Diplomatic relations between the People's Republic of China (PRC) and Panama were established in June 2017. Panama had previously recognized Taiwan. Relations began to cool in 2025 when Panama announced that it would exit the Belt and Road Initiative. Relations further deteriorated in 2026 when Panama's supreme court ruled that CK Hutchison's concession at two ports in the Panama Canal was unconstitutional, prompting retaliatory measures from Beijing.

== History ==

=== Before the Second World War ===
Relations between Panama (then still a part of Colombia) and Imperial China began in the mid-1800s with the arrival of Chinese 'coolies' to the country. These Chinese immigrants faced widespread discrimination even after Panama gained independence from Colombia in 1903. In 1909, the new Panamanian government stopped the use of citizenship cards, which allowed families of Chinese workers to settle in Panama. Responding to calls from a Deputy in the National Assembly, Modesto Justiniani, in 1912, President Belisario Porras issued Executive Decree No. 2 which required all Chinese immigrants to deposit a sum of 250 balboas as a guarantee that they would leave as soon as their worker's contract expired.

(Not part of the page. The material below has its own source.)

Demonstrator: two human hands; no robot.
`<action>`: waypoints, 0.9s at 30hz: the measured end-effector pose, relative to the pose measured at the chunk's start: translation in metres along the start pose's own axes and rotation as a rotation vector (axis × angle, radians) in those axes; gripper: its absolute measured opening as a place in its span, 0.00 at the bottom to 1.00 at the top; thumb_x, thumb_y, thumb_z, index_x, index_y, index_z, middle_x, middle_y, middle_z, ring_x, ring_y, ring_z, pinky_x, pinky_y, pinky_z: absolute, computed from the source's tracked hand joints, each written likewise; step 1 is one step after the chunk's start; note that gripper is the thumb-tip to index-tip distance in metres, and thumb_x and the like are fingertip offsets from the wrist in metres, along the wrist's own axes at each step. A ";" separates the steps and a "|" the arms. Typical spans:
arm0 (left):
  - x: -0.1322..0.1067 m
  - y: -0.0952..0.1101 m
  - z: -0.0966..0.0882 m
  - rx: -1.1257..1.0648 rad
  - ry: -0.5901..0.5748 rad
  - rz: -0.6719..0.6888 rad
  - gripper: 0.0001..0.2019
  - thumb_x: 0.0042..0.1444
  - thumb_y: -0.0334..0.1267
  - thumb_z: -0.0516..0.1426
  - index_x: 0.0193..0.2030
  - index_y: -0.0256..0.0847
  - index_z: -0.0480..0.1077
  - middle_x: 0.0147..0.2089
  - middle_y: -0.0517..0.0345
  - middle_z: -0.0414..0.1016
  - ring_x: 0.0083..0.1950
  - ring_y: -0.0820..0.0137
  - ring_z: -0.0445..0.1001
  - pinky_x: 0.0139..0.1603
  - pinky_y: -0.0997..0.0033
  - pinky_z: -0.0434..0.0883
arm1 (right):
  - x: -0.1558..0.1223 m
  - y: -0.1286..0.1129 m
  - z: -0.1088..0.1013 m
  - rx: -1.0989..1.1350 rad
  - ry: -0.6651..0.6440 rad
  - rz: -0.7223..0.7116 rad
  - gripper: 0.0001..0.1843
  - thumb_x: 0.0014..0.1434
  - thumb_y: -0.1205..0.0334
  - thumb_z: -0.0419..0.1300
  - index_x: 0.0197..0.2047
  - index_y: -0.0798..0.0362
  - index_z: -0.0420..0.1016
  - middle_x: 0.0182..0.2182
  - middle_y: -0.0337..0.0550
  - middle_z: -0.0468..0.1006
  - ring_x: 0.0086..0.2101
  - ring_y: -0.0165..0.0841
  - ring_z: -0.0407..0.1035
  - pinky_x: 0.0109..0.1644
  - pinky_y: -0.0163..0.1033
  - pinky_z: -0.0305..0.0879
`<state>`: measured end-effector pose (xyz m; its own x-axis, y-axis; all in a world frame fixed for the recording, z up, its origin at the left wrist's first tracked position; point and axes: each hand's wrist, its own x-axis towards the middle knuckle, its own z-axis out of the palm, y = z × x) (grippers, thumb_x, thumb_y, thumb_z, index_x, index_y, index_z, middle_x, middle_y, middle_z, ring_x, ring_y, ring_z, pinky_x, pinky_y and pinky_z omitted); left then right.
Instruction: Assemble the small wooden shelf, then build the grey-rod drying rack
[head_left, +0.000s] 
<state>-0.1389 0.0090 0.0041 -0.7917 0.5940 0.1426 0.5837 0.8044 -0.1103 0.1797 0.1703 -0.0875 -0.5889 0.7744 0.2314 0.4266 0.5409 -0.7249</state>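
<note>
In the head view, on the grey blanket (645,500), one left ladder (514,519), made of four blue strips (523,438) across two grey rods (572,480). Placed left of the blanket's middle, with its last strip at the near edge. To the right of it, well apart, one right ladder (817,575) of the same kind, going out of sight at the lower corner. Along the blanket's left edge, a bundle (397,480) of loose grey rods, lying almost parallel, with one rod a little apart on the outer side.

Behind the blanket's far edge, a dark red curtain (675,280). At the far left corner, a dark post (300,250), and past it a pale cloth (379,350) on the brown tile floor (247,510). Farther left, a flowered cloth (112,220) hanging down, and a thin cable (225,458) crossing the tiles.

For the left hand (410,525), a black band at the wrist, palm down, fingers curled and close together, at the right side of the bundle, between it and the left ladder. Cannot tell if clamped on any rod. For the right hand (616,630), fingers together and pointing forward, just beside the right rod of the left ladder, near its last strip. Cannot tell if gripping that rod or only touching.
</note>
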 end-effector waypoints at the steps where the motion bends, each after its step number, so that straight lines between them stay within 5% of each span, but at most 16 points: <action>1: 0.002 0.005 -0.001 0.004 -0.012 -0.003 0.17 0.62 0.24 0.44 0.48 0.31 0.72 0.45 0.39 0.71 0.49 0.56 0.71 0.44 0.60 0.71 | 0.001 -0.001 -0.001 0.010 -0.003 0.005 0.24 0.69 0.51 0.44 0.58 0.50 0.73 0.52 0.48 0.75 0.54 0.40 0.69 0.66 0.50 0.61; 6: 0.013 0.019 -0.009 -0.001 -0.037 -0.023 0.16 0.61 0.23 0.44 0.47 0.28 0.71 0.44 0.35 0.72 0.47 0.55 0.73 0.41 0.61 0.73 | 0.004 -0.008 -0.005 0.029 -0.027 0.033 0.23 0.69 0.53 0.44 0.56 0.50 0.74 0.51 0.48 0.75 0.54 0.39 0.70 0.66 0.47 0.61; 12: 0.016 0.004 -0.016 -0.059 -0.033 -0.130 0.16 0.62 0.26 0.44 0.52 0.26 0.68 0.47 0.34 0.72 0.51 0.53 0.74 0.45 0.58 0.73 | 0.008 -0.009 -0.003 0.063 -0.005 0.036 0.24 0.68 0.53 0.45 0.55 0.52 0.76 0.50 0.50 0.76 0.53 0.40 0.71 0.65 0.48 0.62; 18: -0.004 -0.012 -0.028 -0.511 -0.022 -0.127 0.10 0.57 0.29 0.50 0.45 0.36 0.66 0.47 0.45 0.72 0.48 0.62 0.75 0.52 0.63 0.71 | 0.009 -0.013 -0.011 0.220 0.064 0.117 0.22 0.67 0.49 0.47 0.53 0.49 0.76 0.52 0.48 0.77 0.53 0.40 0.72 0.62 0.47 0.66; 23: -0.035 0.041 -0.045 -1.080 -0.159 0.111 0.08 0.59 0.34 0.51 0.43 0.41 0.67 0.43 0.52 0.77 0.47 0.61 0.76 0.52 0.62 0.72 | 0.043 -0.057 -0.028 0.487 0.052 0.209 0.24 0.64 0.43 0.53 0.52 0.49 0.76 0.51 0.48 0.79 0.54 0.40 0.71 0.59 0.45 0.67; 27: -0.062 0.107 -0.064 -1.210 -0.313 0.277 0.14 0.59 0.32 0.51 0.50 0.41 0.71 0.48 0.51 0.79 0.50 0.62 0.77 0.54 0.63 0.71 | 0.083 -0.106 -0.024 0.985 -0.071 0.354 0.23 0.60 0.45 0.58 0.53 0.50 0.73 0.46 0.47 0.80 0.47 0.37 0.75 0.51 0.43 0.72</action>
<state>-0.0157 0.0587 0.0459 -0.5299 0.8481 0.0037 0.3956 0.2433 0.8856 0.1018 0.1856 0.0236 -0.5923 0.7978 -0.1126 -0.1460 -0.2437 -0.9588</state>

By 1926, Panama had banned any kind of Chinese immigration, and by 1932 had banned immigration from any non-Spanish speaking country. After the Second World War, Panama joined several other countries, including the US, and refrained from recognizing the People's Republic of China, establishing ties with the government-in-exile in Taiwan instead.

=== The Cold War period and the 1990s ===
Panama refused to acknowledge the existence of the China even in 1972, when the US and other Western allies did so, believing that Taiwanese cooperation would reap benefits. The 1977 Treaty Concerning Permanent Neutrality and Operation of the Panama Canal (the first of the Torrijos-Carter Treaties which gave Panama control over the Canal in 1999), which guaranteed neutrality in the Panama Canal was signed by all UNSC members, with the notable absence of China. This did not stop Chinese immigration into the country, which continued in the 1990s. Both countries established offices of commercial development in the others' capital city in September 1995, however, Panama continued to recognize Taiwan. In 1999, Panama gained full control over the Canal.

== Bilateral relations ==

=== Establishment of diplomatic relations ===
While Panama had long recognized and maintained diplomatic ties with Taiwan, or the Republic of China (ROC), President Martín Torrijos had tried to normalize relations with Beijing during his tenure between 2004 and 2009. Torrijos was not very supportive of Panama-Taiwan relations, and even refused to host Taiwanese President Chen Shui-Bian during his 2005 visit of Latin America and the Caribbean. His successor, Ricardo Martinelli, also attempted to establish diplomatic ties with Beijing for economic gains in 2009, offering to cease recognition of Taiwan, but China showed no interest.

The first ship to cross the newly expanded Panama Canal in 2016 was owned by a Chinese company, COSCO. On June 13, 2017, Panama announced that it would no longer be recognizing Taiwan and established diplomatic ties with China. In a statement after the announcement, Taiwan expressed "strong protest and condemnation", accusing China of luring Panama and infringing on their diplomatic space. The Panamanian Vice President at the time, Isabel de Sant Malo, indicated that the move would increase exports to China, tourism and investment. Chinese Foreign Minister Wang Yi welcomed the decision as one that was in accordance to the times and in the Panamanian people's best interests. General secretary to the Taiwan Presidential Office, Joseph Wu, stated in 2018 that it was “unfair act, which China has made possible through intimidation diplomacy, offerings and the purchase of diplomatic allies”. The Taiwanese Ministry of Foreign Affairs accused Panamanian President Juan Carlos Varela (2014–19) of ignoring the long diplomatic relationship that had mutually economically benefitted both countries. Immediately, Taiwan withdrew from all bilateral cooperation projects with Panama and removed all diplomatic staff from the country, stating that it refused to be in competition with China over influence in the Panama Canal. Taipei also claimed that it had not seen this coming, and that in the months prior, Panama had made no indication of a termination of diplomatic recognition.

In 2018, the first flight from Beijing To Panama by Air China landed in Tocumen International Airport, with a technical stop in Houston. Varela called it a milestone in Panamanian aviation. Due to this new route, the Panamanian Ministry of Tourism expected at least 40,000 Chinese tourist visits per year. As a result, Panama City was almost immediately added to China's list of officially approved tourist destinations.

On December 2, Chinese leader and general secretary of the Chinese Communist Party Xi Jinping visited Panama as part of a four-country tour, going first to Spain, then to Argentina for the 2018 G20 Buenos Aires summit, then to Panama and then to Portugal before returning to China. On the same trip, Xi, the first Chinese leader to be invited to Panama, signed 19 deals with Varela on trade, tourism, judicial cooperation and infrastructure. Talks began on a free trade agreement (FTA), although Panama kept its FTA with Taiwan intact. Panama also became the first Latin American country to join the Belt and Road Initiative.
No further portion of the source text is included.